In the interview, Takeuchi stressed that the 1,200 acres of land on which the airport is to be built will be reclaimed by the Japanese themselves. He has been consistent in this stand since the the question of foreign participation was first raised a couple years ago.

``KIA has a mandate to complete the airport by 1993,'' he said. ``To meet this deadline, we have to use folk who have been studying the soft, squishy mud of Osaka Bay for the past 10 years and who have had actual experience reclaiming land from this bay. I don't say that the Japanese are the only ones capable of doing this work . . . [but just] that we do have a timetable.''

It might still be possible for US companies to supply some of the equipment -- not to KIA but to companies that will be selling sand, gravel, and crushed rock for the island, Takeuchi said. Milwaukee-based Allis-Chalmers, for instance, wants to sell huge gyratory rock crushers to the quarries from which rock will be extracted.

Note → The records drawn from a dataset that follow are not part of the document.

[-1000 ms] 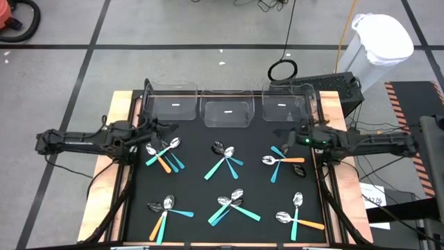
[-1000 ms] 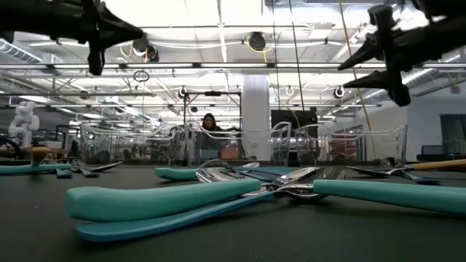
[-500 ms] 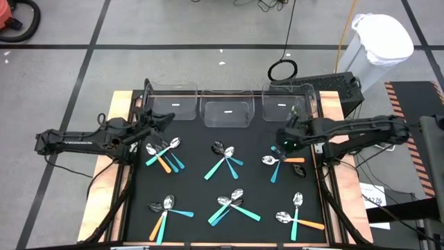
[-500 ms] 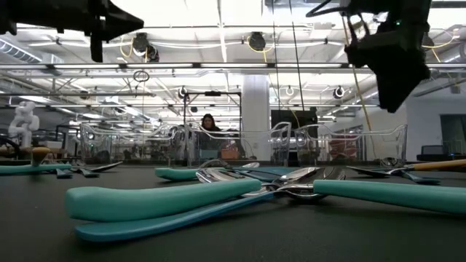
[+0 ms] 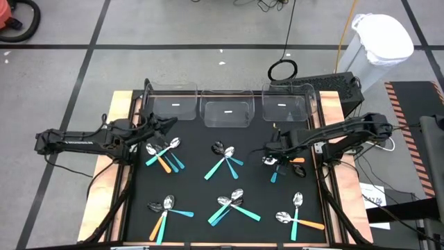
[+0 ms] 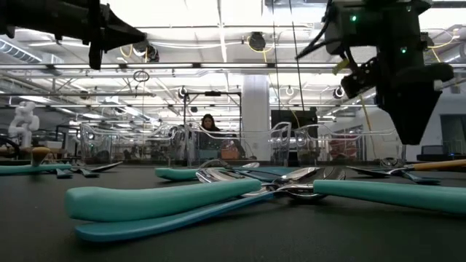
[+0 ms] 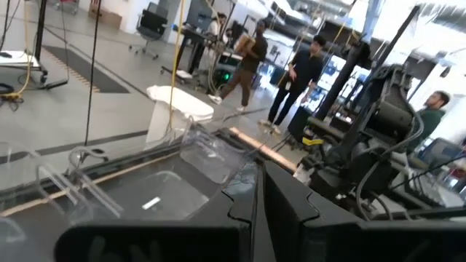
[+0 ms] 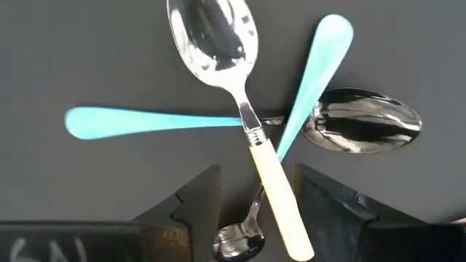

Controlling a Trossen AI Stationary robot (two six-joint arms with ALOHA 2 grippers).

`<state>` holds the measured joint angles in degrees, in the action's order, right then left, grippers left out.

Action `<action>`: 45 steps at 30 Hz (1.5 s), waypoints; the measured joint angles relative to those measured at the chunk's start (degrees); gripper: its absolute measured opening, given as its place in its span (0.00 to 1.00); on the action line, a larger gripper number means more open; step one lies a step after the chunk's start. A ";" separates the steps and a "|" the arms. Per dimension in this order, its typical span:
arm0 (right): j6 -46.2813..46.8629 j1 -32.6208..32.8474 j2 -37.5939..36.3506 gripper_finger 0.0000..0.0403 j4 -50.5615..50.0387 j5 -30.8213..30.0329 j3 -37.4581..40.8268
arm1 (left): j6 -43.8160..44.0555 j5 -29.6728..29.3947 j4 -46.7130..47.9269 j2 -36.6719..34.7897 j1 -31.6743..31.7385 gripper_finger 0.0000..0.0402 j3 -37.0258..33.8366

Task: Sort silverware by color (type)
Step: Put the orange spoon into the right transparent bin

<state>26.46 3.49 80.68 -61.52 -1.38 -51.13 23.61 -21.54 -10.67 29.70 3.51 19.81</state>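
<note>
Nothing is sorted yet: your bins (image 5: 225,111) hold no spoons (image 5: 223,161). Right gripper (image 5: 277,154), jaws spread, hovers over one pile; left gripper (image 5: 165,123), jaws pressed together, waits.

Spoons (image 5: 223,161) have shiny silver heads and teal, light blue or orange handles; the surface (image 5: 198,187) is black, its edge (image 5: 111,182) pale wood; bins (image 5: 225,111) are clear.
</note>
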 joint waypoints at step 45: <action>-13.71 -4.17 8.02 0.04 4.97 5.86 -12.37 | 4.59 -4.46 0.85 6.40 0.00 0.07 0.00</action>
<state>12.75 -0.69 88.70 -56.55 4.47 -63.50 28.20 -26.00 -9.82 36.10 3.51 19.81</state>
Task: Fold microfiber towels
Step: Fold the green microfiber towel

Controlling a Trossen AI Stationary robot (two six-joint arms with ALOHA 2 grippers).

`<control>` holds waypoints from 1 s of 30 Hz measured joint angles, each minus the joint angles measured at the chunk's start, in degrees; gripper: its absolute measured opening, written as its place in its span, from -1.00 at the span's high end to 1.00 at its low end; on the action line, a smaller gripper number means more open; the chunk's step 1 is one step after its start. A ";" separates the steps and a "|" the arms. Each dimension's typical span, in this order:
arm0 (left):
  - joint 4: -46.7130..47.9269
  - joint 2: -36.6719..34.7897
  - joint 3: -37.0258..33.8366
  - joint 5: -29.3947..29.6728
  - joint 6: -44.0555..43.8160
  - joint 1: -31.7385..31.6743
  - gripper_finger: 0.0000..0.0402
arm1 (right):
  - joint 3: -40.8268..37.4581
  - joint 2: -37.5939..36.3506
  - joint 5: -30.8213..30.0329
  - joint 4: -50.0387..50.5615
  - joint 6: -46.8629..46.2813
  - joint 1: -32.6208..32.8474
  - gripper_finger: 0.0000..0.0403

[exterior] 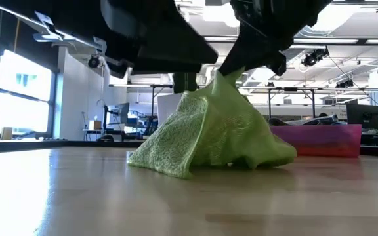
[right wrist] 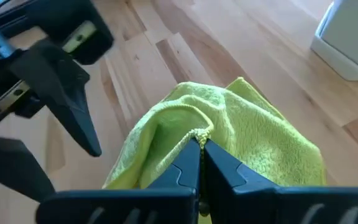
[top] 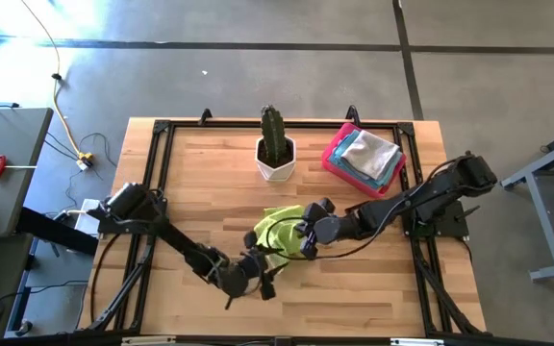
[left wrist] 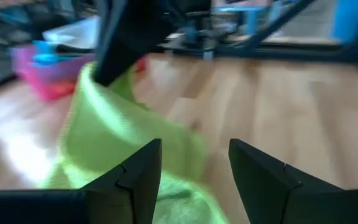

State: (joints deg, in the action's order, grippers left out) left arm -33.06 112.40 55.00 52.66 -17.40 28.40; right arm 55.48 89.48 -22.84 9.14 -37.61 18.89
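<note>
towel (right wrist: pixel 253 137): nubby lime microfiber cloth | table (top: pixel 373 288): smooth pale wood planks | tray (exterior: pixel 320 141): translucent pink plastic

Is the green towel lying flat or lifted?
Lifted: the shut right gripper pinches the green towel into a peak; its lower edges rest on the table.

Towel (top: pixel 275 226): mid-table, in front of the potted cactus (top: pixel 275 144).
Tray (top: pixel 335 154): back right corner, right of the cactus, stacked towels (top: pixel 371 156) in it.
Right gripper (top: pixel 301 240): at the towel's right edge.
Left gripper (top: pixel 258 258): just in front of the towel.
</note>
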 joint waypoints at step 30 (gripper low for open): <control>15.11 11.81 7.31 -6.06 -11.60 1.14 0.11 | -0.02 0.58 -3.47 2.97 -1.50 -0.02 1.00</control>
State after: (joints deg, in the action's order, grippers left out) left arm -17.95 124.21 62.32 46.60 -29.00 29.53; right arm 55.46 90.06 -26.30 12.11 -39.11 18.87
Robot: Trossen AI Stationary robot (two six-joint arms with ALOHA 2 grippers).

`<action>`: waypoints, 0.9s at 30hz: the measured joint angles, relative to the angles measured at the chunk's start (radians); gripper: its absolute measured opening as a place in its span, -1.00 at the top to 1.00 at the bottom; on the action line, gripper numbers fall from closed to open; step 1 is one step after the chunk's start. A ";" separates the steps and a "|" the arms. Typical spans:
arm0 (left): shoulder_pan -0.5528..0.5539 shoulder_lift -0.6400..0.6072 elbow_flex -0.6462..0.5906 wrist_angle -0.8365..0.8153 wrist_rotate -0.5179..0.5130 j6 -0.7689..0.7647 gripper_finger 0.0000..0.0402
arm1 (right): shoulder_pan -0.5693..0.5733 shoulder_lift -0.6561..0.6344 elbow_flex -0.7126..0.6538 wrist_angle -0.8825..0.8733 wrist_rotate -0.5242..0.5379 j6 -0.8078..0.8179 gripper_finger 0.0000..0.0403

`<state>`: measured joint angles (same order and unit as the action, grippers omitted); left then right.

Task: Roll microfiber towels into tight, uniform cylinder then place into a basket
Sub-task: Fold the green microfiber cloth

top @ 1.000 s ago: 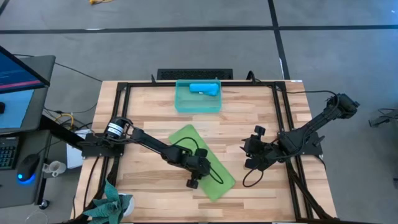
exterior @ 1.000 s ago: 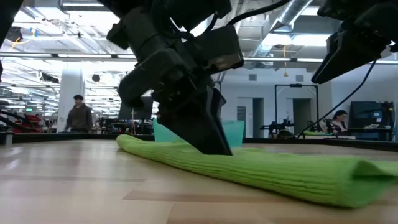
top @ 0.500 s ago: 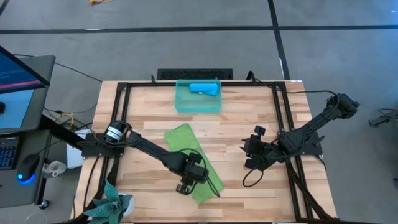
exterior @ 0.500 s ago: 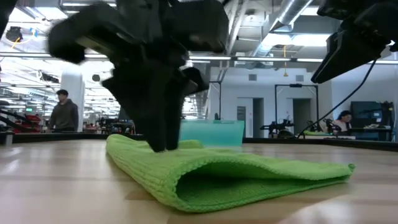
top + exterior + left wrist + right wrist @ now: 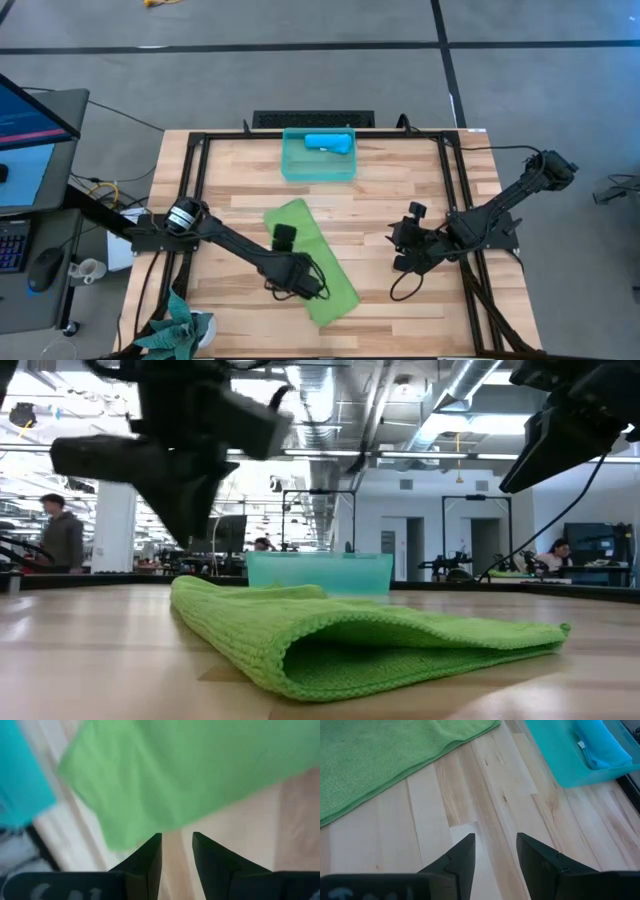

Takeuchi touched on two practices in the Japanese construction industry that have made it nearly impossible for non-Japanese firms to do business here.

The first is dango -- construction companies getting together among themselves to decide who will bid on a particular project and how the work will be shared.

``Japan has 600,000 construction companies,'' Takeuchi said. ``They have about 6 million workers all told. . . . Quite a percentage of Japan's population depends on this industry for their livelihood. A big national company will work on national projects, and local companies will work on local projects,'' Takeuchi continued. ``That's been the practice, and it has helped to alleviate unemployment and keep Japanese society stable. The problem is how to fit a foreign company into this cozy picture.''

The second practice Takeuchi described is the hiring of subcontractors. If a non-Japanese company does land a contract, it must find workers to do the job. It is not allowed to bring in cheap labor from another country and must therefore rely on Japanese subcontractors.

Meanwhile, it is essential for Americans who wanted to compete in this market to set up branch offices here, cultivate clients, establish relations of trust, and assure potential customers that they are committed to the long haul.